» TASK REQUIREMENTS
When a line below contains the word "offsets", copy that line.

» DATASET RECORDS
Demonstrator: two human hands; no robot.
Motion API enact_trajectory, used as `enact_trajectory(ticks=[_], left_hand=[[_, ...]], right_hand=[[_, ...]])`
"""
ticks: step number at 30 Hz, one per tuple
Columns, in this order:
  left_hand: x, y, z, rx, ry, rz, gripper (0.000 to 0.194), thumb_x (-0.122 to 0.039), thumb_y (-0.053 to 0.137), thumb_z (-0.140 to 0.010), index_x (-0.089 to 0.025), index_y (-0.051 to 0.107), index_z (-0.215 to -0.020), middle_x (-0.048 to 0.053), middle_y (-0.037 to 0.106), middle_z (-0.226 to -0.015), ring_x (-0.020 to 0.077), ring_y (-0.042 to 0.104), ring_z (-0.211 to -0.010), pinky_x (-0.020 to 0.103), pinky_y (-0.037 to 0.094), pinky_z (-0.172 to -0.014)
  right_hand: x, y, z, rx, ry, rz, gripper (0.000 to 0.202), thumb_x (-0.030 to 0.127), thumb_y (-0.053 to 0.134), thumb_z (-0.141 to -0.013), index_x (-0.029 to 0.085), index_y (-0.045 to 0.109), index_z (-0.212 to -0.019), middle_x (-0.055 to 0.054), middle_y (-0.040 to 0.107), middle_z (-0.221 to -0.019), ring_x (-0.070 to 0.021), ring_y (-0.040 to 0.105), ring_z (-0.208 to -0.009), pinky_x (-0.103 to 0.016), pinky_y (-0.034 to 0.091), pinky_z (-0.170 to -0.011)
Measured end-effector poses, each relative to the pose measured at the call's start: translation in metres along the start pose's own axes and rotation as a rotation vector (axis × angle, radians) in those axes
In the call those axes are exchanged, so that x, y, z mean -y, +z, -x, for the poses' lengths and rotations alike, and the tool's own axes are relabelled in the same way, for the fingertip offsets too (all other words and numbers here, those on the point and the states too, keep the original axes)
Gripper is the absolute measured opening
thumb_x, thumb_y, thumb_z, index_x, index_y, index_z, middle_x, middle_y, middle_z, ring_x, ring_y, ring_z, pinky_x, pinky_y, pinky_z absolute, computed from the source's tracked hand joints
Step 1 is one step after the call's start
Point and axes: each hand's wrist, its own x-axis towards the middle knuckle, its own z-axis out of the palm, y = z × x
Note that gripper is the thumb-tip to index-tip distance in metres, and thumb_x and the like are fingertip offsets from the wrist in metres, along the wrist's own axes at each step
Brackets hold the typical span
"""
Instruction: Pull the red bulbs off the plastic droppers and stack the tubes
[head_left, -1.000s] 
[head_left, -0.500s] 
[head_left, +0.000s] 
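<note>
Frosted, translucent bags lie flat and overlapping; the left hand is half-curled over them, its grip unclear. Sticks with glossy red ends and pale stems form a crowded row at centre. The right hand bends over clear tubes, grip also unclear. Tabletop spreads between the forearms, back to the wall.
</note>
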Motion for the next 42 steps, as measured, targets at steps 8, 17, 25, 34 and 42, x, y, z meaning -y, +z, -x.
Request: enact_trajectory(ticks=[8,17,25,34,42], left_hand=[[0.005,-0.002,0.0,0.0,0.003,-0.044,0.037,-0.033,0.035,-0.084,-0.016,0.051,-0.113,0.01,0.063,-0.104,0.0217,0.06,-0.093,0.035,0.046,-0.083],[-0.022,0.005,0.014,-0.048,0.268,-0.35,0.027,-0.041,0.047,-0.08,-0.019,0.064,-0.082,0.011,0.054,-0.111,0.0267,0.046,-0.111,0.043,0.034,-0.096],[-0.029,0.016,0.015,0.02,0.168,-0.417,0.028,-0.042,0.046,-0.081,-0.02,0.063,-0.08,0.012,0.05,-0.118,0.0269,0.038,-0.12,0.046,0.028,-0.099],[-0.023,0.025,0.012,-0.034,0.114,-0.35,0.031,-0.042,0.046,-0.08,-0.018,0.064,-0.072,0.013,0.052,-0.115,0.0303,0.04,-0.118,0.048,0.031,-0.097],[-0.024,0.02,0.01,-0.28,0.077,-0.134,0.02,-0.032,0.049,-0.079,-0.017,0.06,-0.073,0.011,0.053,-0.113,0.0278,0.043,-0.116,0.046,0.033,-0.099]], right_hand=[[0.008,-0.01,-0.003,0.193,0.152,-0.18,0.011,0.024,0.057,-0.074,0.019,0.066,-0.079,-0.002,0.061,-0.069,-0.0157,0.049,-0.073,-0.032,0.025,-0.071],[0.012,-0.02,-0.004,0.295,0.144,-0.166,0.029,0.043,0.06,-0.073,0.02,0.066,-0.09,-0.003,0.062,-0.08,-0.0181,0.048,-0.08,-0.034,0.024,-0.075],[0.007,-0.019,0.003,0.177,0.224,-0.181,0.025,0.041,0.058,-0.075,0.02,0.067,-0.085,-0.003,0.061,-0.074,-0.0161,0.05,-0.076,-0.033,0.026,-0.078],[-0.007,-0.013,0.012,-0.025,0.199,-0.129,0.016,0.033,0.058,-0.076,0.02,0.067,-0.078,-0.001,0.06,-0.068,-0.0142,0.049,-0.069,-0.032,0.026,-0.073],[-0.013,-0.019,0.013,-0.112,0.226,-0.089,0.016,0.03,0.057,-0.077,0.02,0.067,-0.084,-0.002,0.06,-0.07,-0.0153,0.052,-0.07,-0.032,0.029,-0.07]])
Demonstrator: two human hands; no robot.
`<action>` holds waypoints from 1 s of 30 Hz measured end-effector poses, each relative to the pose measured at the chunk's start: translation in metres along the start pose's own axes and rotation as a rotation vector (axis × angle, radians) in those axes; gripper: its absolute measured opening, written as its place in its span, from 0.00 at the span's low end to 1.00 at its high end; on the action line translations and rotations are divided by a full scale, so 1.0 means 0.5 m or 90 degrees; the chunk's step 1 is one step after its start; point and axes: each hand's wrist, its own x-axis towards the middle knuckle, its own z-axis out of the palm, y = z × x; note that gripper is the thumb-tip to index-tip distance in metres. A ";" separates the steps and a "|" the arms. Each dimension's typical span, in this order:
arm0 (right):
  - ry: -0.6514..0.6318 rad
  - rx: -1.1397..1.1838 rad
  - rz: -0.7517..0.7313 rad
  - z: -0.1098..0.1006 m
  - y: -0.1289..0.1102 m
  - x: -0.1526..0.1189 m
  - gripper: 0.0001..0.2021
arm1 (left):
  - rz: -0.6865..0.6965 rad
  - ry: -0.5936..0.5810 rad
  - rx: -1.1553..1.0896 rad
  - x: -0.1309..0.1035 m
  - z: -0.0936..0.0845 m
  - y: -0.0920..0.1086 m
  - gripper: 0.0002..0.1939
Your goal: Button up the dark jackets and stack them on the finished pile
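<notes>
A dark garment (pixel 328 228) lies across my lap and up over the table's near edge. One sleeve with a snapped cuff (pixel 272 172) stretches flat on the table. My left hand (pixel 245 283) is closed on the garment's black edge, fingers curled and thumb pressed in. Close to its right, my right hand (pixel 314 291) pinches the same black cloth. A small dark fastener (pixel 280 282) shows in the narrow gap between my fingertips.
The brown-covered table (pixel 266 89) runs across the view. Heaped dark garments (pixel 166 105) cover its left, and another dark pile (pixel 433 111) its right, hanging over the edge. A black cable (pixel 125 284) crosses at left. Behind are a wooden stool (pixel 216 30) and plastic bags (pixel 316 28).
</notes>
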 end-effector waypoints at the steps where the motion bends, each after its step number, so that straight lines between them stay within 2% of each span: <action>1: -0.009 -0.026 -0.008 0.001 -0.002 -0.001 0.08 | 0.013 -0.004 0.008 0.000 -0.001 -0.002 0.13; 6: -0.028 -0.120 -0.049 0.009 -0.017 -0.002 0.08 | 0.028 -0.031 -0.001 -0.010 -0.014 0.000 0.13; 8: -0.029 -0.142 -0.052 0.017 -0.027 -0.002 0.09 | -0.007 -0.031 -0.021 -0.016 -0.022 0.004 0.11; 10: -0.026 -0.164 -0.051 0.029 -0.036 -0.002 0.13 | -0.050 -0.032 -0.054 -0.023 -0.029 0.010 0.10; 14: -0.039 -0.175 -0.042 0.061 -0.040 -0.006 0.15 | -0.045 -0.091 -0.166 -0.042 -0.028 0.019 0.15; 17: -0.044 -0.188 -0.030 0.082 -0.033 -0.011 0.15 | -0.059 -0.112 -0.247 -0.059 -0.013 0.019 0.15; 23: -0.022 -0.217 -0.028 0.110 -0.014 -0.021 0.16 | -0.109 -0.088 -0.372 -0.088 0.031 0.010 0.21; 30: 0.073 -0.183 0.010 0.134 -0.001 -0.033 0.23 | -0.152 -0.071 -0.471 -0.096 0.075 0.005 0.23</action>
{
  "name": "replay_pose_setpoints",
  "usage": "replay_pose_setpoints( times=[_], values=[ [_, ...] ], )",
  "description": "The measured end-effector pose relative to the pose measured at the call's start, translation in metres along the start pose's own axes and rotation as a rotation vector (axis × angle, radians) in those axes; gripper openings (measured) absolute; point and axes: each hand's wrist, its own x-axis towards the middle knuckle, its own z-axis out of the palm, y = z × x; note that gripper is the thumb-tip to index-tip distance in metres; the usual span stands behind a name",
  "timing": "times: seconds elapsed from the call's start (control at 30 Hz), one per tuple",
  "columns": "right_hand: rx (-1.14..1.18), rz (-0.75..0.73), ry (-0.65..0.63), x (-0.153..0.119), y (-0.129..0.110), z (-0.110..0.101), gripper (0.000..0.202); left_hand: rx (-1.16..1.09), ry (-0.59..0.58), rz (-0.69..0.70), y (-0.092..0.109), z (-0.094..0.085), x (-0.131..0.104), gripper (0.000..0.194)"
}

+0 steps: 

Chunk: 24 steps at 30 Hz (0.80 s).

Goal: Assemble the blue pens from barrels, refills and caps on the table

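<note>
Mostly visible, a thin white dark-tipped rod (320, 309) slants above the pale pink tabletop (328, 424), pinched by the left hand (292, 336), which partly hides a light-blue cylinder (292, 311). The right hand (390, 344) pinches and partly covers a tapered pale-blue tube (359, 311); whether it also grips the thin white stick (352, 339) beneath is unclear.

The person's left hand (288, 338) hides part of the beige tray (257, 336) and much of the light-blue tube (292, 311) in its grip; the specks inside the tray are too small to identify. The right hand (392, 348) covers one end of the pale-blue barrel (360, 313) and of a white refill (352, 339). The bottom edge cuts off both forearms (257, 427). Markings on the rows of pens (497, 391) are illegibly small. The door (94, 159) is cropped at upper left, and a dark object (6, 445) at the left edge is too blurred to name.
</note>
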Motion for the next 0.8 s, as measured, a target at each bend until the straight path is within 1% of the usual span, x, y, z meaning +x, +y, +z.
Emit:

» ANSWER TO THE PROBLEM
In the call those axes are exchanged, so that x, y, z mean -y, +z, -x, for the poses' lengths and rotations alike, and the tool's own axes are relabelled in the same way, for the fingertip offsets too (all other words and numbers here, those on the point and the states too, keep the original axes)
Note that gripper is the thumb-tip to index-tip distance in metres, and thumb_x and the like are fingertip offsets from the wrist in metres, along the wrist's own axes at each step

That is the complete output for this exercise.